Da 63 anni la Costituzione all’art. 49 rinvia alla legge ordinaria la disciplina sull’assetto giuridico dei partiti politici. A carico delle varie amministrazioni pubbliche i partiti, pur in assenza di una normativa sul loro stato giuridico e anche in barba all’esito del referendum che decretò la fine del finanziamento statale ai partiti, continuano a incassare cospicue somme, a fruire gratuitamente di locali, personale, attrezzature e quanto altro, il tutto sulle spalle dei contribuenti e dei lavoratori. Questi partiti vogliono o no consentire al governo Monti l’abrogazione delle leggi sul finanziamento alla politica o, quanto meno, il dimezzamento della relativa spesa? Somme versate dai contribuenti finiscono ai partiti (ai tesorieri o ai capipartito?). Una disciplina legislativa era stata prevista dal disegno di legge n. 124, presentato al Senato da don Sturzo il 16 settembre 1958, disegno di legge rimasto insabbiato dopo la morte del senatore a vita che l’aveva proposto. Da allora sono passati 53 anni!
Giacomo Garra
giacomogarra@gmail.com
Caro Garra, secondo l’art. 49, «Tutti i cittadini hanno il diritto di associarsi liberamente in partiti per concorrere con metodo democratico a determinare la politica nazionale». Sulle parole «metodo democratico» si aprì una discussione molto interessante. Alcuni costituenti ritennero che quelle parole dovessero applicarsi anche all’organizzazione interna dei partiti e che occorresse quindi prescrivere norme e regole a cui avrebbero dovuto attenersi. Palmiro Togliatti si oppose perché vide in queste proposte uno strumento per interferire nella vita interna dei partiti, magari sindacando il metodo con cui avrebbero scelto i loro dirigenti. I partiti avrebbero dovuto agire democraticamente, ma sulla loro democrazia interna era meglio che la Costituzione non dettasse regole. Con questi argomenti, paradossalmente, il comunista Togliatti adottò una posizione impeccabilmente liberale. Lo fece naturalmente perché temeva che qualcuno si servisse di norme più dettagliate per interferire nelle strutture interne del Pci. Ma anche a me, caro Garra, piacerebbe un sistema politico in cui i partiti fossero trattati come semplici associazioni.
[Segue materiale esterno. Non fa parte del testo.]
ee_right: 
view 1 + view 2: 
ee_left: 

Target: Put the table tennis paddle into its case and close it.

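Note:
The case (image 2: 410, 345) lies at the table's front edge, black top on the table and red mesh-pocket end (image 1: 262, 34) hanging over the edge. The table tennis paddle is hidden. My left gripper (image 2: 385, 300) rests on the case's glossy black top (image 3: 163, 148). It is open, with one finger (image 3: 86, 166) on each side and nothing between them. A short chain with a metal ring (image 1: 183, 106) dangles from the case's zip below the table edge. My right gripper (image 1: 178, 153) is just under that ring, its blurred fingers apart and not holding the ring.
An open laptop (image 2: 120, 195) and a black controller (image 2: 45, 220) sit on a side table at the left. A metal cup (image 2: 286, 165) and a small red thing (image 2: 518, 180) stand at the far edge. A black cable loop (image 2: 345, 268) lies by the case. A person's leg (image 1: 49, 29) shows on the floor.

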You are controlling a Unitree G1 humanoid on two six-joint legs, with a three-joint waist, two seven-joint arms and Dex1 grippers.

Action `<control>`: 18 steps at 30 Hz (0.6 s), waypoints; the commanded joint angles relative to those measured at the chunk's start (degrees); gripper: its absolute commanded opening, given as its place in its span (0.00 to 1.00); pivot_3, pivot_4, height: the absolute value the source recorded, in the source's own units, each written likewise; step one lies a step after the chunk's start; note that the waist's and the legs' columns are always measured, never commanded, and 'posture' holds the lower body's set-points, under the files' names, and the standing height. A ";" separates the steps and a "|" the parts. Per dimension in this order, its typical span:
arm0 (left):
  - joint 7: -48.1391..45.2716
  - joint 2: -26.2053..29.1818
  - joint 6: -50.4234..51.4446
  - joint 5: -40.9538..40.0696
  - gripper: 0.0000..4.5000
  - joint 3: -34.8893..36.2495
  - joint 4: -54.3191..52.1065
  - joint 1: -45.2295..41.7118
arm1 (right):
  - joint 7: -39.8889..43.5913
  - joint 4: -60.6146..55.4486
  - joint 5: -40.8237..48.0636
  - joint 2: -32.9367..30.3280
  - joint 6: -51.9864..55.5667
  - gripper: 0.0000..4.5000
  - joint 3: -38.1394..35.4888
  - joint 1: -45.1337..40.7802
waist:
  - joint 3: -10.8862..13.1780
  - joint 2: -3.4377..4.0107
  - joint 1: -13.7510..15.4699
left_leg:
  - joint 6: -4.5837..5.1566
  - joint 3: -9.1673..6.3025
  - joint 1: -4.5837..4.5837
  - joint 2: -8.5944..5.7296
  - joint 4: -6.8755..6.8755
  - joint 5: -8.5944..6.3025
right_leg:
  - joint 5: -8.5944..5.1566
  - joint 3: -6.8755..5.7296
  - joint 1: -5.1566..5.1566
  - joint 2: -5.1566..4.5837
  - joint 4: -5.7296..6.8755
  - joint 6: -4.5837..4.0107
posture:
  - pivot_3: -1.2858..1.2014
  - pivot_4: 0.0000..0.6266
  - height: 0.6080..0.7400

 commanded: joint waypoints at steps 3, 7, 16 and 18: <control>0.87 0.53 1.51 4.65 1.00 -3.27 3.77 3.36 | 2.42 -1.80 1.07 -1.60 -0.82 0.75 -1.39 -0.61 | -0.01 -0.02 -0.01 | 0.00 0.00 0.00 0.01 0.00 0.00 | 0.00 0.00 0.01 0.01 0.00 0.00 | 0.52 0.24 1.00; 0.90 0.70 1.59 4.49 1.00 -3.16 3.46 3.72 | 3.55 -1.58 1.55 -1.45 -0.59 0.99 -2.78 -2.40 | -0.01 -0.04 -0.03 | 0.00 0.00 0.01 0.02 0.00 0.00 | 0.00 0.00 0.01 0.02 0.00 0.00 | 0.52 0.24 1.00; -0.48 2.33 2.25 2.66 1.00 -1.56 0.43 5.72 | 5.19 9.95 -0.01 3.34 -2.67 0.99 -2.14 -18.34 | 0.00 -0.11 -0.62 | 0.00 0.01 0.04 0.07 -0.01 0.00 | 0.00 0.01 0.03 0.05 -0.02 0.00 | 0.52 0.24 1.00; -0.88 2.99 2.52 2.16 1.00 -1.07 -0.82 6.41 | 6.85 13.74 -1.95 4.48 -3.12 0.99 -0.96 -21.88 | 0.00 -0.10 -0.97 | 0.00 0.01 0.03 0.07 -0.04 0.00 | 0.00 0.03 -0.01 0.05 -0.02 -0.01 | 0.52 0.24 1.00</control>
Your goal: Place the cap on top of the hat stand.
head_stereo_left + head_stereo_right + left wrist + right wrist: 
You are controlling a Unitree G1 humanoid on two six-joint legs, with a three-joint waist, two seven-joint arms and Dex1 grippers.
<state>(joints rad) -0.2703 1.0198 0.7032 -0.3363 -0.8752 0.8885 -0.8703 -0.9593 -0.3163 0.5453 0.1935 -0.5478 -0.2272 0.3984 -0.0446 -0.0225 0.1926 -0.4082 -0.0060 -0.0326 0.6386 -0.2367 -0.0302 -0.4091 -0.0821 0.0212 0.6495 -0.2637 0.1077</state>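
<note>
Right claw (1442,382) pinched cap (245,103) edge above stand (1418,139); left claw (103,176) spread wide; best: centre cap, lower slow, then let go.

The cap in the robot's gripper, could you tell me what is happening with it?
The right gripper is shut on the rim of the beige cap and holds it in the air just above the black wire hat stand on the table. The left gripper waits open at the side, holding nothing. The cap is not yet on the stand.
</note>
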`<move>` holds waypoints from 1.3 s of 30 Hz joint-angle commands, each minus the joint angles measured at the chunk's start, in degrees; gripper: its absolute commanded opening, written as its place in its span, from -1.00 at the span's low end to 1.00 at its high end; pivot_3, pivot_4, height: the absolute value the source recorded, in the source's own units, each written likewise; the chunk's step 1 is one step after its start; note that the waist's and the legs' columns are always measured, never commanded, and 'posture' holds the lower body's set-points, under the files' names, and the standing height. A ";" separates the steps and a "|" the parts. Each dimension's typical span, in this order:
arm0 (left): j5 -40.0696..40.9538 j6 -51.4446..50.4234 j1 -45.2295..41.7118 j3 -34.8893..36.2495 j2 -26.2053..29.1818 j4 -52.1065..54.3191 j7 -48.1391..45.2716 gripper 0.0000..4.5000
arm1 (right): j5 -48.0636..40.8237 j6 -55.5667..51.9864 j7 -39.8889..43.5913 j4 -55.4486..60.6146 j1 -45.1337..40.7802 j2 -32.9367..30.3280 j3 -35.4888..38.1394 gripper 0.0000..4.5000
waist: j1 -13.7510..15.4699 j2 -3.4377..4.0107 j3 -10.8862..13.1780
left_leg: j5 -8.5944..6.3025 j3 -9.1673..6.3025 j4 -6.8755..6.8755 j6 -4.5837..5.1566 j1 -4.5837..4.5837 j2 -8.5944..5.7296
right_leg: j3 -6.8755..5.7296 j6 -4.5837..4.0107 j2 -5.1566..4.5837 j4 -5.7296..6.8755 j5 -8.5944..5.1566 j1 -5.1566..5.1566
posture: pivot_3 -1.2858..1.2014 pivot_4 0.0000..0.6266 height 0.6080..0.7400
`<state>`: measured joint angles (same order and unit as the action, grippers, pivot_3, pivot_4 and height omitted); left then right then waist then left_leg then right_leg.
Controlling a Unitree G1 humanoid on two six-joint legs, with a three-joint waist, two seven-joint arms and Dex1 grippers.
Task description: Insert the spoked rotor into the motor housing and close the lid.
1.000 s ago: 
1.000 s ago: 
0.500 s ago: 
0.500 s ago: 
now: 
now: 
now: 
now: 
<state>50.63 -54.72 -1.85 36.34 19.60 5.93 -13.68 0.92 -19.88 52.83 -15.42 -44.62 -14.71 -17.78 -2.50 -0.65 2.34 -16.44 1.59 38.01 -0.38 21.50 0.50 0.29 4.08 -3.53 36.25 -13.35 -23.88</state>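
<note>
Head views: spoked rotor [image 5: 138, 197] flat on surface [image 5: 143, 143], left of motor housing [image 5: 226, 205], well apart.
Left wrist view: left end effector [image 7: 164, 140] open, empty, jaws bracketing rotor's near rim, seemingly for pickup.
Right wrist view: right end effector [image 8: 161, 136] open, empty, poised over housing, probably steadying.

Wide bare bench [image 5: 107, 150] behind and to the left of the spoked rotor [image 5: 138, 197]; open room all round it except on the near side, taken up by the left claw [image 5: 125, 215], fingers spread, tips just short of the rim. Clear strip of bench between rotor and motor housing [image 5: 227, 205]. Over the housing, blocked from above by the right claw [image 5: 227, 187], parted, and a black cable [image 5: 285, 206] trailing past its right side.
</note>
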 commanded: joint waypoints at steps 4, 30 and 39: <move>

Le cose, come sappiamo, sono andate diversamente. Anziché essere semplici associazioni i partiti sono diventati rapidamente il maggior potere non regolamentato del sistema istituzionale italiano. Luigi Sturzo fu tra i primi ad accorgersene e propose nel 1958 il disegno di legge a cui lei accenna nel sua lettera. Il problema che maggiormente lo preoccupava era quello dei finanziamenti. Nella relazione allegata al disegno di legge disse che «il primo e più importante provvedimento deve essere quello di togliere la grave accusa, diretta ai partiti e ai candidati, dell’uso indebito del denaro pubblico». Otto anni dopo la morte di Sturzo, in un bel libro sulla Storia del potere in Italia 1848-1967 (Corbaccio 1995, con una prefazione di Angelo Panebianco), Giuseppe Maranini scrisse che «non è data ai partiti una struttura determinata, non sono apprestati mezzi di controllo della legalità, della democrazia interna, delle finanze dei partiti (…), non sono accordate ai partiti fonti di finanziamento lecite, pubbliche e controllabili».
Su quest’ultimo punto — le fonti di finanziamento —, Maranini, se fosse ancora vivo, dovrebbe parzialmente correggersi. Sette anni dopo la pubblicazione del libro, fu approvata la legge 195 sul finanziamento pubblico dei partiti. Venne abrogata dal referendum del 1993 con una valanga di sì (90,3%), ma sostituita con i rimborsi elettorali previsti dalla legge 157 del 1999, aumentati da due leggi successive nel luglio 2002 e nel febbraio 2006. Per il resto, e in particolare per il controllo dell’uso dei finanziamenti, Maranini avrebbe potuto ripetere, senza cambiare una virgola, ciò che aveva scritto nel 1967 e che Sturzo aveva anticipato con la proposta dal 1958. La Seconda Repubblica assomiglia alla Prima. In peggio.